So much gratitude this morning for those who came to do the work of spinning gold from the darkness with me at yesterday's grief ritual in Portland. When our hearts are sincere, our hands willing, our minds open and our hearts surrendered, our souls begin to awaken as we remember and reclaim what it is to be a village again.
In the closing circle one participant shared that at their first grief ritual with me last year that they had felt overwhelmed by the depth of emotion expressed at the shrine, but were surprised this time to have experienced a new sense of ease and gratitude, even joy, for the same depth and breadth of grief they had witnessed.
This is why I do this work, so that we can learn to welcome our own and others’ grief, seeing its intensity simply as evidence of how deeply our love has entered the world, as a sign that our souls are truly awake, and as the greatest form of praise. For when we can see the face and voice of grief as something sacred, we no longer need fear it like some strange and frightening creature in the dark.

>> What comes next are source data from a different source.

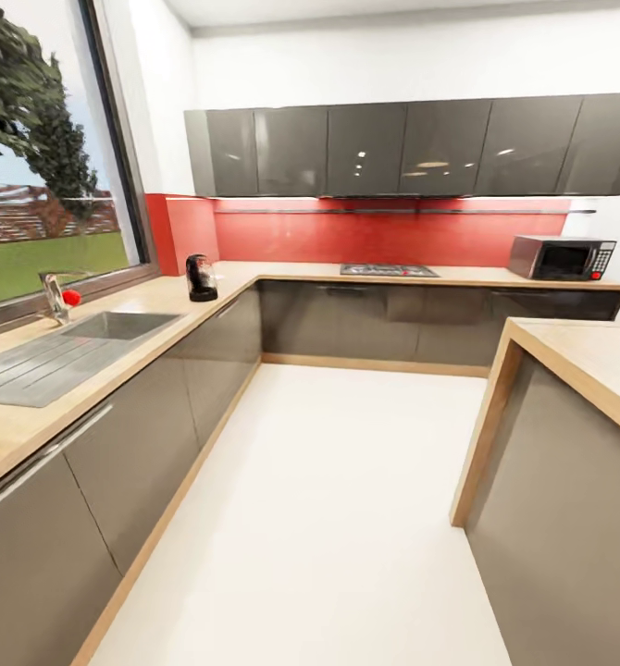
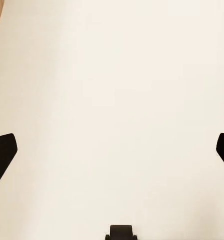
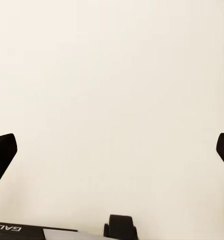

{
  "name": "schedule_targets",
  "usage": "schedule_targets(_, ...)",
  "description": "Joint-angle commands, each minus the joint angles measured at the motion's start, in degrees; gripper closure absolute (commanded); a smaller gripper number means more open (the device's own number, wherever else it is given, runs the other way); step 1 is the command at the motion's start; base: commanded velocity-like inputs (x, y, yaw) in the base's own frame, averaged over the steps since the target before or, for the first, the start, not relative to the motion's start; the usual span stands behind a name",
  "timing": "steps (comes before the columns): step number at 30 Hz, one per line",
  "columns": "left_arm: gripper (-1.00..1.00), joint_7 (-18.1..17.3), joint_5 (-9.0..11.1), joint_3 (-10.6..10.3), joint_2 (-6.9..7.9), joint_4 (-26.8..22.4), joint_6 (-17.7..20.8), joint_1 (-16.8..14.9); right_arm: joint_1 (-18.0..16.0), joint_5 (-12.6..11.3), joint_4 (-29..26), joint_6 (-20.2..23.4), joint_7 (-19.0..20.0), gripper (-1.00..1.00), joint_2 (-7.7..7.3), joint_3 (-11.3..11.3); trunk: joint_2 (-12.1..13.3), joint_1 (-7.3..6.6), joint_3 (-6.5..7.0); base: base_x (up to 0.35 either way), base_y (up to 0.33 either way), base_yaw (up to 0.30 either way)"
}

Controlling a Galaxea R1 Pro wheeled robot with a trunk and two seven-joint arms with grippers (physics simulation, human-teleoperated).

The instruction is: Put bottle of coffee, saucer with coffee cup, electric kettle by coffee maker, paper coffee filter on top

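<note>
Head view: coffee maker (image 1: 201, 277) stands on the kitchen countertop (image 1: 162, 301) past the sink (image 1: 69, 347). Left gripper (image 2: 112, 150) and right gripper (image 3: 112, 150) hang spread wide, empty, floor-facing — likely travel posture.

Home kitchen: sink (image 1: 88, 344) in worktop (image 1: 176, 298) at nine o'clock, hob (image 1: 389, 270) at twelve, microwave (image 1: 562, 257) at two, grey wall cabinets (image 1: 412, 148) above.
</note>
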Motion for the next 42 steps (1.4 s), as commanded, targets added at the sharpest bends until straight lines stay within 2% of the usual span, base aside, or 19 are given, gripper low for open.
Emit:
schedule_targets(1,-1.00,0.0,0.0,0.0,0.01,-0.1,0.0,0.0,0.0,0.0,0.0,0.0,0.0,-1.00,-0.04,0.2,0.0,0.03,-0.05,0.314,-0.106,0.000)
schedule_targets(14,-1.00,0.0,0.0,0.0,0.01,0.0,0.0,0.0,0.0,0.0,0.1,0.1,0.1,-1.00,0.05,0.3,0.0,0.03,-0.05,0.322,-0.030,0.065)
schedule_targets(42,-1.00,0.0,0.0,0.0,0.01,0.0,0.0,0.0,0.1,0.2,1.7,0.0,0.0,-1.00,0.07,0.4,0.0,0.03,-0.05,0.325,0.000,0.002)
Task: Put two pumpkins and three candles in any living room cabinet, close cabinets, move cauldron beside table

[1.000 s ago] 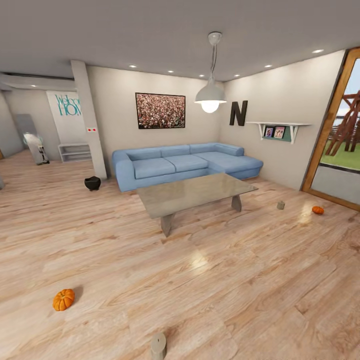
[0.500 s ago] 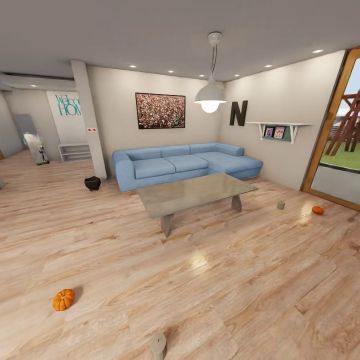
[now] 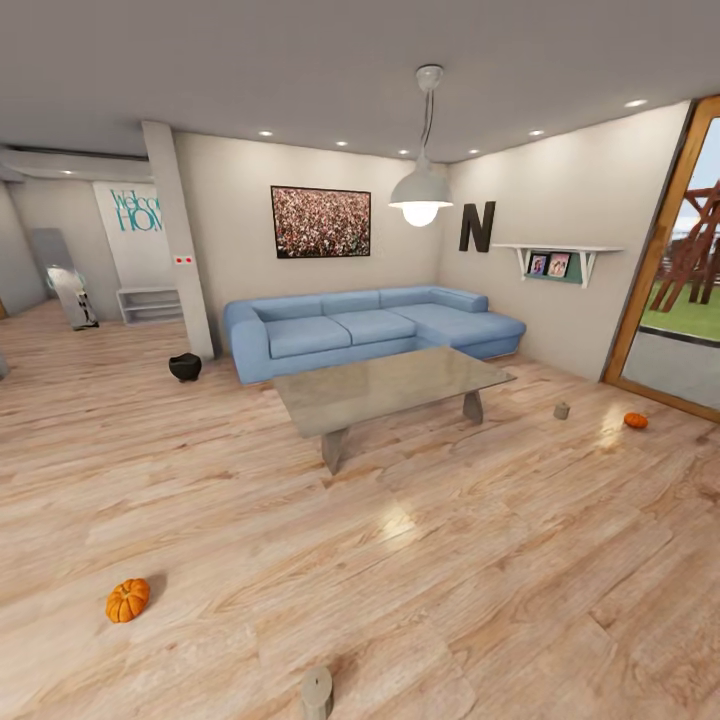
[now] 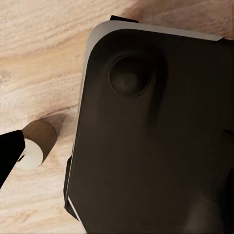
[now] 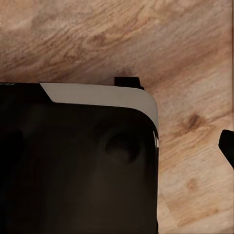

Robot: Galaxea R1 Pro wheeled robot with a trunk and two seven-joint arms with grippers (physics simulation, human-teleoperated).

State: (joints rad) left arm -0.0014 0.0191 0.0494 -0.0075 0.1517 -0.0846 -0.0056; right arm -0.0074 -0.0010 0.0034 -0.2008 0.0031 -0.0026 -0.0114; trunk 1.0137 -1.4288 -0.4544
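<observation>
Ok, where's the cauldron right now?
In the head view the cauldron sits on the floor at the left, between the white pillar and the sofa's left end, apart from the table.

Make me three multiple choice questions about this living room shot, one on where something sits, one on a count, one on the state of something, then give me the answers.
1. Where is the cauldron?
A. On the glass table
B. On the floor by the sofa's left end
C. On the wall shelf

2. How many pumpkins lie on the floor in the head view?
A. One
B. Two
C. Four

3. What state is the pendant lamp in?
A. Lit
B. Dark
C. Fallen on the floor

Answers:
1. B, the black pot stands on the planks left of the blue sofa, apart from the table.
2. B, the near pumpkin lies at lower left and the far pumpkin at right by the glass door.
3. A, its bulb glows bright under the white shade.
</observation>
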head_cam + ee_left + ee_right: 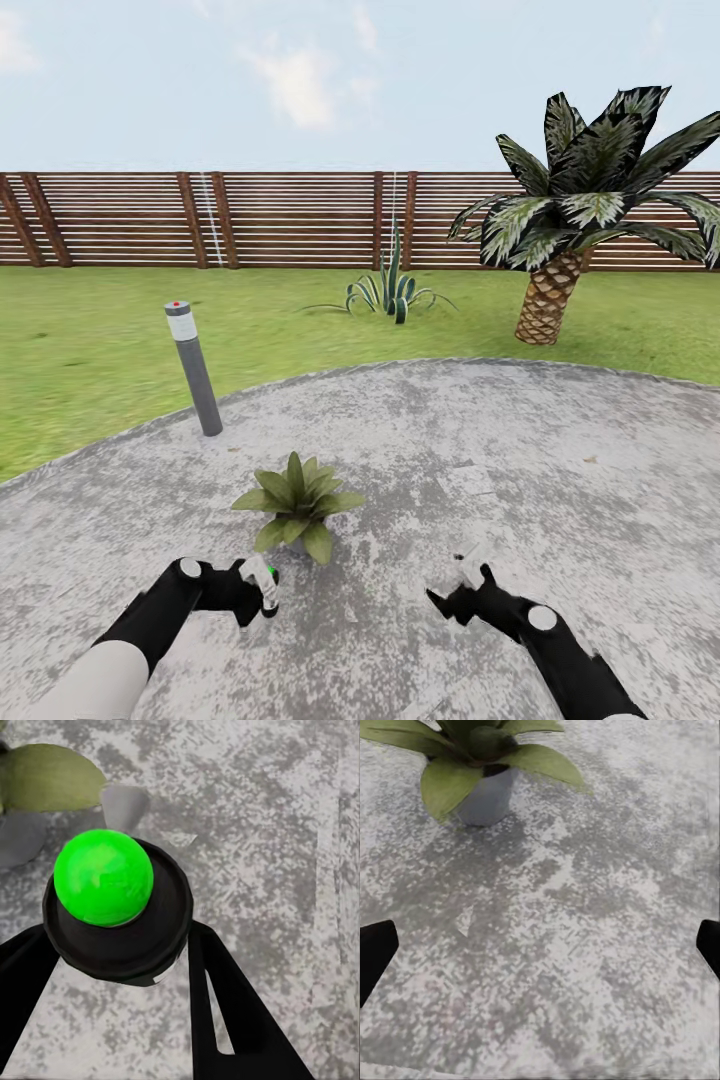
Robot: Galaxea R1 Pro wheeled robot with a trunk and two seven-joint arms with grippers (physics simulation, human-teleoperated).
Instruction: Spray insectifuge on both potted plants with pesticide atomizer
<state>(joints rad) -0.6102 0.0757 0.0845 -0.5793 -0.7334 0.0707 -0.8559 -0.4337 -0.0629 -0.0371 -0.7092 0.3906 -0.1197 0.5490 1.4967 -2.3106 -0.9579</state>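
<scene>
Now the left pincer (262,592) is clamped on the pesticide atomizer (259,577), its green cap (103,877) facing the wrist camera, at seven o'clock of one potted plant (297,505) on the patio (560,470). At the plant's four o'clock, the right pincer (458,588) hovers with fingers apart.

Atomizer (112,907): in left wrist view seen end-on only, green cap + black collar; body and label hidden behind them. In head view it's a tiny white/green bit at left gripper (262,590), too small to read. Left fingers (240,1012) cut off by frame edge. Right gripper (540,949): just 2 black tips at the pic's sides, rest out of frame. Potted plant (484,757): leaves cut by edge in right wrist view; pot (300,545) mostly hidden under leaves in head view. Palm (580,200) fronds clipped at right edge.
</scene>
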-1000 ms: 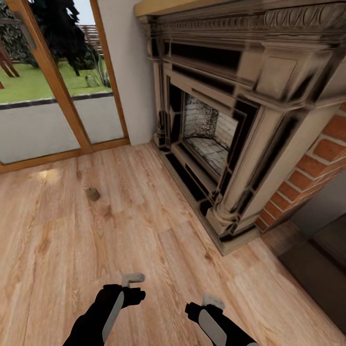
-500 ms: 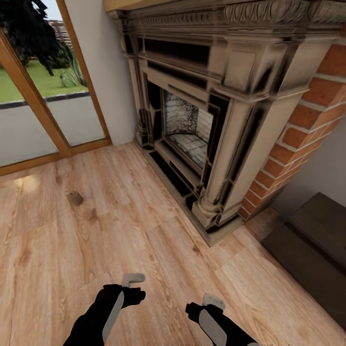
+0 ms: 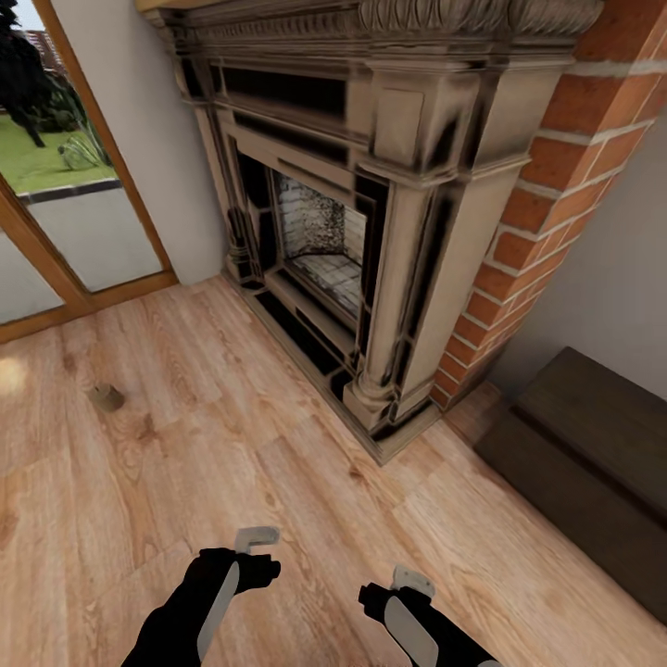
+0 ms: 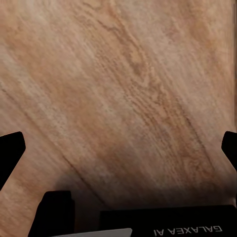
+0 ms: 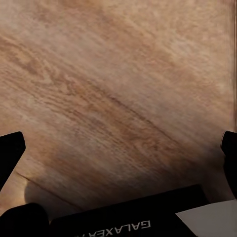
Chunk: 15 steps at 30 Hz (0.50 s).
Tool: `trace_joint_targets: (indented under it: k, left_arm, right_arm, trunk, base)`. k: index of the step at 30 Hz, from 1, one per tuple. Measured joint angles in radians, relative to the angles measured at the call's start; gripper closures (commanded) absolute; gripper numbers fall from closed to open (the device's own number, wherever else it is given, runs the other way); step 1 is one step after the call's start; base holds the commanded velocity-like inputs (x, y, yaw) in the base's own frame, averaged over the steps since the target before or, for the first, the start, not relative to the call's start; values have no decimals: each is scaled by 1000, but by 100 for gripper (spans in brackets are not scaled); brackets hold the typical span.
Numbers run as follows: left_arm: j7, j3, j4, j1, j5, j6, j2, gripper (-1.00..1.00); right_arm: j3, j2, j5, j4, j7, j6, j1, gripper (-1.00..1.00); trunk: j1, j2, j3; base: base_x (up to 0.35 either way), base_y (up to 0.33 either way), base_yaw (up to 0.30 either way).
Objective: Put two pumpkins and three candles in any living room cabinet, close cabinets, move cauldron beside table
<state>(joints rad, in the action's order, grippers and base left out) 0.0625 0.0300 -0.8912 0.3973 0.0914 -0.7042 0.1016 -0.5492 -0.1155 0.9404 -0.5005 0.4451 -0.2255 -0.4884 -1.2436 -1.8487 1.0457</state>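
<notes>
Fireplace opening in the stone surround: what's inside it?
Inside the pale carved stone fireplace, the opening shows a grey brick back wall and hearth floor, with nothing resting on the visible part. The surround's pillar covers the firebox's right side, so that corner cannot be checked.

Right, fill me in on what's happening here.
The robot is handling nothing at the moment. Its left gripper and right gripper hang empty over the light wooden plank floor, and both wrist views show the fingers spread wide with bare floor between them. One small, stubby beige-grey candle sits on the floor near the glass patio door. An ornate stone fireplace stands ahead, and the long, low dark-brown cabinet lies at the right.
</notes>
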Motion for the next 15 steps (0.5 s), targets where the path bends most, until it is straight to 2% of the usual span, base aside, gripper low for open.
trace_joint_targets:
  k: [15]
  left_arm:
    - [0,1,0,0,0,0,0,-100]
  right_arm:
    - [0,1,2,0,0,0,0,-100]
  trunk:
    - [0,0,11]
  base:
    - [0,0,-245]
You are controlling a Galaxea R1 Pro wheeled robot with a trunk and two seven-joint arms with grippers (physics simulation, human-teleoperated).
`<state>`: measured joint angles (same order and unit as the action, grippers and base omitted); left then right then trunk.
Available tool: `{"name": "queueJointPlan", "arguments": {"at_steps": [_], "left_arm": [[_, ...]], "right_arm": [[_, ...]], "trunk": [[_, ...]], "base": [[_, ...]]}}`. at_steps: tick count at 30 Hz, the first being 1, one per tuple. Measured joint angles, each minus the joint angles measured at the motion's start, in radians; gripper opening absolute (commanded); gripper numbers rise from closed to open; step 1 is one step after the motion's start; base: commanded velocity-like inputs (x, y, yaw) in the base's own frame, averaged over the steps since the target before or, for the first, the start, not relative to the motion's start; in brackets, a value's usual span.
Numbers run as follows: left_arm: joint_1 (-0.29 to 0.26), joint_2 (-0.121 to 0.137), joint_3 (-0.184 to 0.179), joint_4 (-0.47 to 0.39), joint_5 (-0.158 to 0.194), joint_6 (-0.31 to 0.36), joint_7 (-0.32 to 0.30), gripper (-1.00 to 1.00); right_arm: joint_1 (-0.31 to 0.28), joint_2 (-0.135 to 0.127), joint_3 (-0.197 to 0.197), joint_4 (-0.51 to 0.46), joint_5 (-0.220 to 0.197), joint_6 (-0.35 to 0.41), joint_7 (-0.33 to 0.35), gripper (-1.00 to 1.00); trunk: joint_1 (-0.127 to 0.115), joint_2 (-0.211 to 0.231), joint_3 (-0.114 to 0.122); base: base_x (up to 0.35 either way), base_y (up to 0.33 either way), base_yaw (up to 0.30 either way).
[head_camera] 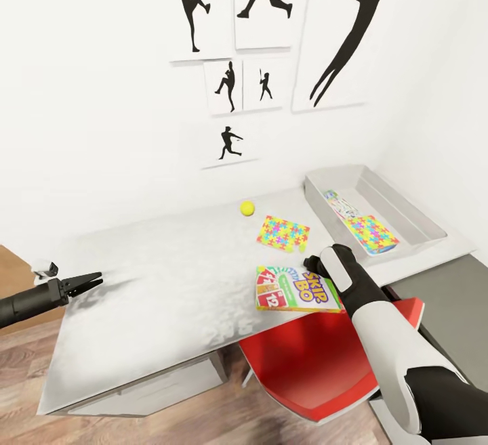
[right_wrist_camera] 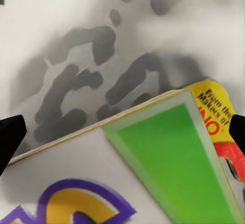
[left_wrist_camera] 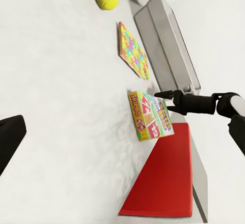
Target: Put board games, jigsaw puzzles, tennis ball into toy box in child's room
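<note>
From the head camera I see the white-topped table (head_camera: 169, 276) against a white wall hung with black silhouette sports pictures (head_camera: 352, 32). The light-grey toy box (head_camera: 407, 211) sits at the table's far right end; inside it lies one jigsaw puzzle (head_camera: 371, 231) and, behind it, part of a printed box (head_camera: 339, 204) I cannot identify further. The second jigsaw puzzle (head_camera: 282, 234) lies flat on the tabletop just left of the toy box, and the tennis ball (head_camera: 247, 208) rests near the wall, a little beyond it. The Skip-Bo board game (head_camera: 295, 289) lies flat near the table's front edge, above a red chair (head_camera: 312, 364).

My right gripper (head_camera: 313, 261) is low over the far edge of the Skip-Bo box; the right wrist camera shows its dark fingertips (right_wrist_camera: 10, 137) spread wide with the box's edge between them, not clamped. My left gripper (head_camera: 91, 280) hovers over the table's left end, well apart from the toys, its fingers slightly parted and holding nothing.
</note>
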<state>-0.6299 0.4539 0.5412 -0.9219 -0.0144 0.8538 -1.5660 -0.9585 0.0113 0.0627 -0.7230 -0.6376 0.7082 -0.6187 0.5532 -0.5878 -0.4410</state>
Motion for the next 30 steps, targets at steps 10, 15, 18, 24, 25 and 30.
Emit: {"name": "queueJointPlan", "arguments": {"at_steps": [10, 15, 18, 24, 25, 30], "left_arm": [[0.0, 0.0, 0.0, 0.0, 0.0, 0.0, 0.0, 1.0], [0.0, 0.0, 0.0, -0.001, 0.0, 0.001, 0.0, 1.0], [0.0, 0.0, 0.0, -0.001, 0.0, 0.0, 0.0, 1.0], [0.0, 0.0, 0.0, 0.0, 0.0, -0.001, 0.0, 1.0], [0.0, 0.0, 0.0, 0.0, 0.0, -0.001, 0.0, 1.0], [0.0, 0.0, 0.0, 0.0, -0.001, -0.001, 0.0, 1.0]], "right_arm": [[0.0, 0.0, 0.0, 0.002, 0.007, 0.003, 0.0, 1.0], [0.0, -0.001, 0.001, 0.019, 0.037, 0.012, -0.002, 1.0], [0.0, -0.001, 0.001, 0.025, 0.037, 0.012, -0.002, 1.0], [0.0, 0.0, 0.0, 0.031, 0.028, 0.007, -0.001, 1.0], [0.0, 0.0, 0.001, 0.031, 0.025, 0.006, -0.001, 1.0], [0.0, 0.0, 0.0, 0.041, 0.01, 0.003, -0.001, 1.0]], "trunk": [[0.0, 0.0, 0.0], [0.0, 0.0, 0.0], [0.0, 0.0, 0.0], [0.0, 0.0, 0.0], [0.0, 0.0, 0.0], [0.0, 0.0, 0.0]], "base": [[-0.001, 0.117, 0.0], [0.0, 0.186, 0.0], [0.0, 0.203, 0.0], [-0.03, 0.043, 0.0], [-0.046, 0.006, 0.0], [-0.014, 0.002, 0.0]]}}
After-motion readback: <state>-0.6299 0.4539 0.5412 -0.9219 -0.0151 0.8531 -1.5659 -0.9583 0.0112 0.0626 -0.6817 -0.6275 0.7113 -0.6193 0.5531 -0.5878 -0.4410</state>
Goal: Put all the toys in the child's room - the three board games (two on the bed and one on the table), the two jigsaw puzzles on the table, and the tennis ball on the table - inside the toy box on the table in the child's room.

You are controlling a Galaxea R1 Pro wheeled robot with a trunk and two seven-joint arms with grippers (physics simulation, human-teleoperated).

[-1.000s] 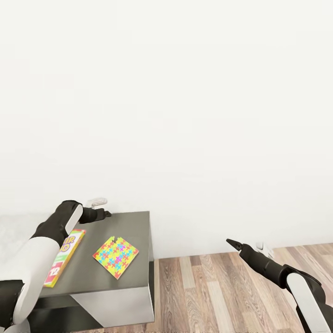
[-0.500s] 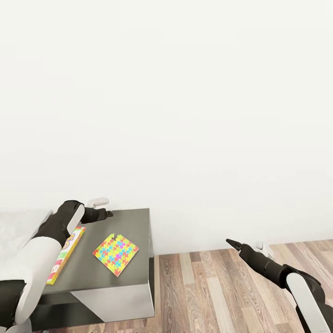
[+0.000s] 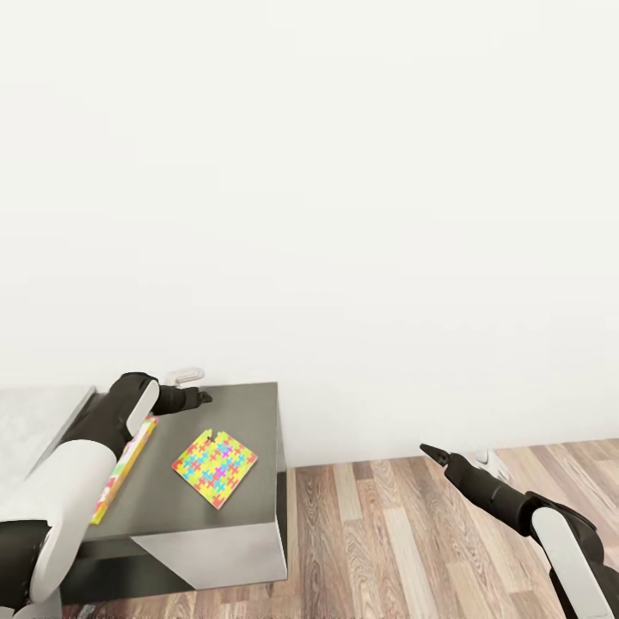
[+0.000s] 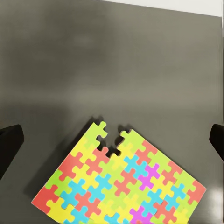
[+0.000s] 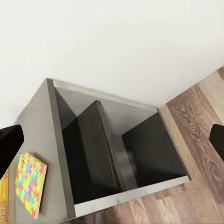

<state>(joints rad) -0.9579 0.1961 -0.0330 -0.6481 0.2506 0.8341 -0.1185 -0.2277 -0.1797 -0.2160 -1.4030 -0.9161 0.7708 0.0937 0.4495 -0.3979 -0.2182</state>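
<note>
- Left gripper (image 3: 203, 398), jaws spread, is hovering above the jigsaw puzzle (image 4: 119, 181); it should descend squarely over one edge.
- Right gripper (image 3: 427, 450) is idling; its spread cannot be told.

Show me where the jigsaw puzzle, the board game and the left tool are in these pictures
jigsaw puzzle (image 3: 215, 468), head view, middle of its coloured face.
board game (image 3: 127, 456), head view, visible strip beside the left arm.
left tool (image 3: 203, 397), head view, at its fingertips above the dark cabinet top.
</note>
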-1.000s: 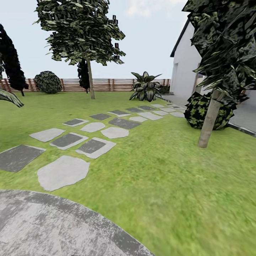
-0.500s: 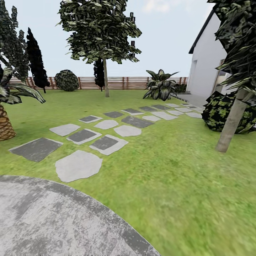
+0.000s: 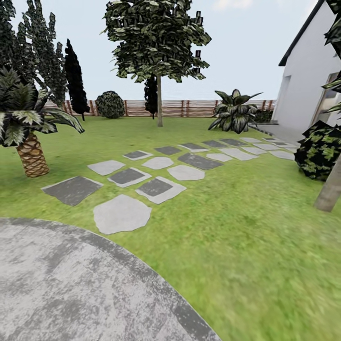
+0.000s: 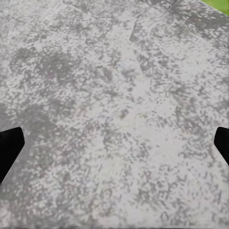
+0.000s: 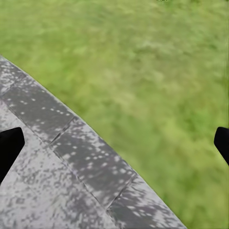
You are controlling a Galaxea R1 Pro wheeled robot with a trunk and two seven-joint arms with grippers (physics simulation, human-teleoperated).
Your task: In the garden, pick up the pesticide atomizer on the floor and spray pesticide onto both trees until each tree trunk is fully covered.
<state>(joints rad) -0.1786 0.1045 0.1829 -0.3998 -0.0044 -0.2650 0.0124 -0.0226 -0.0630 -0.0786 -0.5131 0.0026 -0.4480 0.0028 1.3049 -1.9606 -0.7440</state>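
The garden's lawn (image 3: 227,246) spreads to the wooden fence (image 3: 189,108), with one pale-trunked tree (image 3: 159,94) far ahead and another trunk (image 3: 330,189) at the right edge. A round paved patio (image 3: 71,289) lies nearest, stepping stones (image 3: 122,214) beyond. The left gripper (image 4: 114,145) and right gripper (image 5: 114,145) hang spread wide, empty.

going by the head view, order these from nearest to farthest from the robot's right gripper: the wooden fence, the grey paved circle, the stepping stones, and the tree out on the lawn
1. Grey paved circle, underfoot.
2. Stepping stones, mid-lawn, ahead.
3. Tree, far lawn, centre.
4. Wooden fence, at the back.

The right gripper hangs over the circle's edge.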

When we tell of our despair, moving our sorrows out from their hiding places, we are offering our hearts to the one who weaves a golden thread through all that is broken in this world and that makes all things stronger in the broken places. In hearing the cries of the world and sitting vigil with the suffering we can hold each other through any storm.
So much gratitude for Sobonfu Somé who carried the rituals of her village here to the West and urged those who feel called to create sacred spaces for communal grieving, for Michael Meade for carrying songs and stories to inspire and strengthen our hearts, for Francis Weller for his wisdom and guidance in the realm of the dark, and for Joanna Macy whose Bodhisattva footsteps I humbly walk in.